Liam Miller is on his way to the fictional Caribbean island of St. Victoria to take over a case from a heart surgeon who has been laid up thanks to an accident. The only reason he's going is because of his dedication to his work and ensuring patients get the best care possible, otherwise he'd avoid St. Victoria like the plague. It's her home. Nurse Talia Johnson. The woman who breathed color and life into his empty existence when they worked together in North Carolina, only for him to come home one day to find she had ghosted him. Poof! Gone. No call, no note, nada.
Talia returned home for "reasons" (it takes some time to find out why) and I feel some kind of way about folks who ghost lovers, but when you meet Liam you understand. This guy might as well have a neon sign blinking over his head that screams "Emotionally Unavailable." Liam isn't the one who got away so much as he was the one that was never hers to begin with, even though she was in love with him. Nope, this guy is an emotional black hole. Doesn't believe in love. Thinks he's damaged beyond repair. Why? Daddy, of course. Liam's mother died in childbirth and from the cradle Daddy took his grief out on his son.

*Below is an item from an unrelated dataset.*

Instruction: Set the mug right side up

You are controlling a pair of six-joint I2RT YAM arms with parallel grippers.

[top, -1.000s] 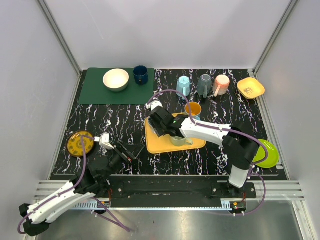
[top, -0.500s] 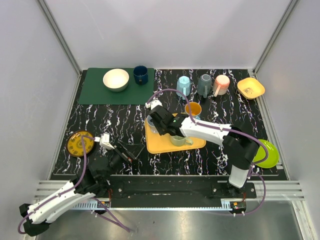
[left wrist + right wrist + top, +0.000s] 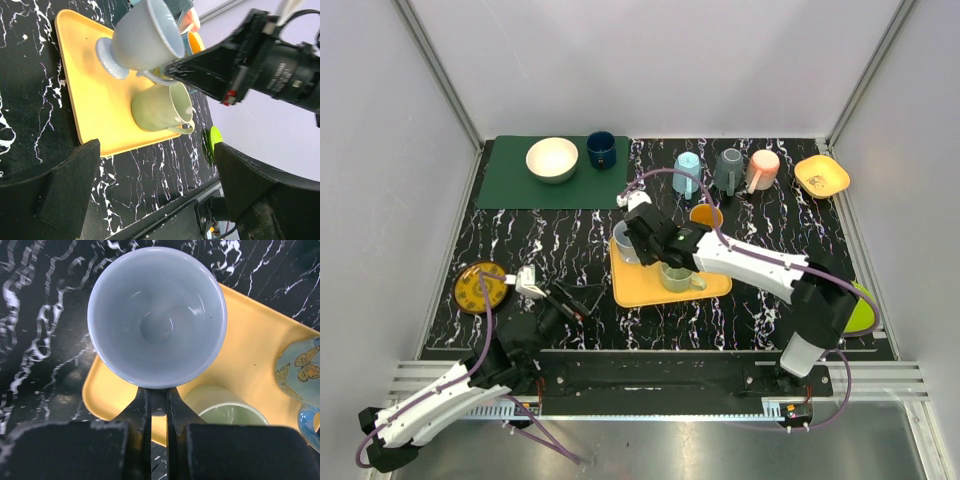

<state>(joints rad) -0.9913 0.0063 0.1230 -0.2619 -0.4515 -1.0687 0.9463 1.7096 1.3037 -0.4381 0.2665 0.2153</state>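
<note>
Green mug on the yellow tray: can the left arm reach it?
Probably yes. Only bare yellow tray lies before the green mug, though the right fingers, holding the pale blue mug, hang close beside it.

black marble table [image 3: 570, 240] | green mat [image 3: 515, 187] | yellow tray [image 3: 638, 290] | green plate [image 3: 864, 312] | yellow bowl [image 3: 822, 176]

A pale blue-grey footed mug [image 3: 142, 37] is tilted over the flat yellow tray [image 3: 90, 100], with its handle pinched by the black right gripper [image 3: 167, 70]. An olive-green mug [image 3: 160, 107] stands on this tray. The tray lies on the black marbled table [image 3: 20, 100]. The left gripper [image 3: 165, 200] has its dark fingers [image 3: 65, 195] wide apart.
</note>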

The conflict in this story is all internal and, while highly emotional, it's one of those stories where if Talia just told Liam why she had to rush home and that part of why she left is because he's emotionally vacant - well, this story would have been 50 pages long. Which means we get some talking in circles and repetition. The author infuses a decent sense of place, and pours on some medical jargon (honestly, heavier than I've read in most Medicals) but it boils down to this - Liam is emotionally unavailable and needs therapy, Talia should probably have slapped him and said, "Come find me when you want to stop punishing yourself."
Does this sound heartless of me? Probably. And yet still I zipped through the story. Hawkes can certainly bring the sexy times and while I found the internal conflict a little tedious at the start, it becomes more emotionally charged by the end. That said, it all felt too long and drawn out, and Medicals are roughly the same length as Harlequin Presents (under 200 pages) - so, yeah.
This is fourth and final book in The Island Clinic multi-author continuity series and it stands alone amazingly well. I didn't fall in love but I kept turning the pages and I read it in one sitting, only coming up for air when I couldn't ignore the need for dinner any longer. There was enough on the page here that I'd read this author again.